S’il a l’appui des associations de consommateurs, Stefan Meierhans se heurte à de puissants lobbys sous la Coupole fédérale. Certains élus y représentent des groupes d’intérêt, comme Thomas de Courten (UDC/BL), le président de l’association Intergenerika. Celle-ci est l’une des cibles de M. Prix, qui ne cesse de dénoncer le coût trop élevé des médicaments.
Lors de ses conférences, il brandit volontiers l’exemple du Pantoprazol de Sandoz, en moyenne deux fois et demie plus cher que dans neuf autres pays européens, et même dix fois plus cher qu’aux Pays-Bas.
Thomas de Courten ne comprend pas cette croisade, soulignant que son association a contribué à la baisse du coût des médicaments. «Ce différentiel de prix est dû à des conditions-cadres plus strictes et nombreuses en Suisse. Nous l’avons expliqué à M. Meierhans, qui ne veut pas nous écouter. Au lieu d’encourager l’usage des génériques, il les diabolise», déplore-t-il.
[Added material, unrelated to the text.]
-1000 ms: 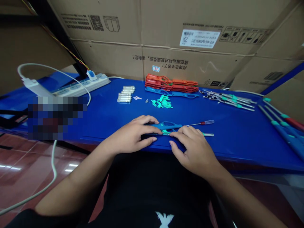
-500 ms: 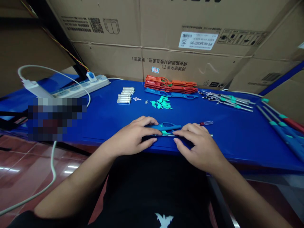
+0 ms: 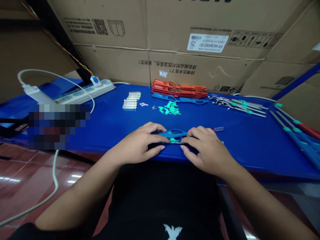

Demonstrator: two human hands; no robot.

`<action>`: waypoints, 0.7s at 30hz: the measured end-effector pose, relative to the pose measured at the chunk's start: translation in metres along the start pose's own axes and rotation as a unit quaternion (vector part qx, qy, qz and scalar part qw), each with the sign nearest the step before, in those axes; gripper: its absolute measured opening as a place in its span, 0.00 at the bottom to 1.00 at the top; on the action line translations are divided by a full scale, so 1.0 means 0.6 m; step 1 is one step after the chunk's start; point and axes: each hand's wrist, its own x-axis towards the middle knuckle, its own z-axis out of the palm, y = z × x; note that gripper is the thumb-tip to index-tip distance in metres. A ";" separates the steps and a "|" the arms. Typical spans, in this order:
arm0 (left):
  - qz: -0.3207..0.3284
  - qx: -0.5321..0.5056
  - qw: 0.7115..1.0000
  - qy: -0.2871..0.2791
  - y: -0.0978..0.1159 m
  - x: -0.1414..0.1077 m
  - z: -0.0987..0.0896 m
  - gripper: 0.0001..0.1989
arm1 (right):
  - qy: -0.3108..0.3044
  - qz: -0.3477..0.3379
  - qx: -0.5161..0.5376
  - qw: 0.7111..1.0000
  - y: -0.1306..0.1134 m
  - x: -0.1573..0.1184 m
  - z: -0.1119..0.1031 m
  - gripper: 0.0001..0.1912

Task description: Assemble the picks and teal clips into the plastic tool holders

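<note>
Near the front edge of the blue table lies a blue plastic casing (image 3: 176, 134) with a looped opening, and a green piece (image 3: 174, 140) and a thin metal part show beside it. My left hand (image 3: 141, 144) grips the left end of the casing, its fingers curled over it. At the right end, my right hand (image 3: 206, 149) has its fingers bent round the casing, thumb low at the near side. A screwdriver (image 3: 219, 129) with a clear handle lies just beyond my right hand, partly hidden by it.
Red casings (image 3: 175, 89) and blue casings (image 3: 192, 100) lie at the back, with green pieces (image 3: 171, 108) and metal cylinders (image 3: 130, 101) nearby. Wired rods (image 3: 246, 106) lie at right. A power strip (image 3: 87, 91) is at left, before a cardboard box (image 3: 120, 63).
My right hand has moved slightly left along the casing and covers more of its right end and of the screwdriver. My left hand has stayed almost still.
</note>
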 end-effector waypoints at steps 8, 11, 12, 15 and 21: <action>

«Un excellent communicateur»
Dans une autre catégorie de sceptiques, le chef du groupe UDC Adrian Amstutz estime, quant à lui, que la surveillance des prix est à la fois «superflue et chère». «Nous avons déjà une Commission de la concurrence, cela suffit, observe-t-il. Ce M. Prix ne travaille que pour la galerie.»
Stefan Meierhans a l’habitude des critiques. Lorsque ce membre du PDC a été porté à ce poste par Doris Leuthard, alors ministre de l’Economie, les uns ont parlé de copinage, d’autres se sont gaussés de sa mèche blonde, tout comme de sa propension à se mettre en scène sur les réseaux sociaux.
Aujourd’hui, pourtant, son travail fait l’unanimité dans les associations de défense des consommateurs. «C’est un excellent communicateur qui utilise la pipolisation pour la cause des consommateurs. Il joue son rôle de mouche du coche avec brio. Il faudrait lui accorder davantage de moyens», note Mathieu Fleury, secrétaire général de la Fédération romande des consommateurs.
Un vœu qui risque fort de rester pieux à l’heure du programme de stabilisation financier du Conseil fédéral. Stefan Meierhans devra continuer à composer avec son équipe actuelle d’une vingtaine de collaborateurs, qui n’est d’ailleurs pas si chère que cela: «La surveillance des prix coûte 3 millions par an, alors qu’elle permet aux consommateurs d’épargner plus de 300 millions au minimum.»
PROFIL
Stefan Meierhans
1968 Naissance à Altstätten (SG).
1994 Etudes de droit à Bâle et Uppsala (Suède), conclues par un doctorat.
1998 Rapporteur du conseiller fédéral Arnold Koller, puis de Ruth Metzler-Arnold.
2003 Chef des Corporate Affairs chez Microsoft.
2008 Préposé à la surveillance des prix.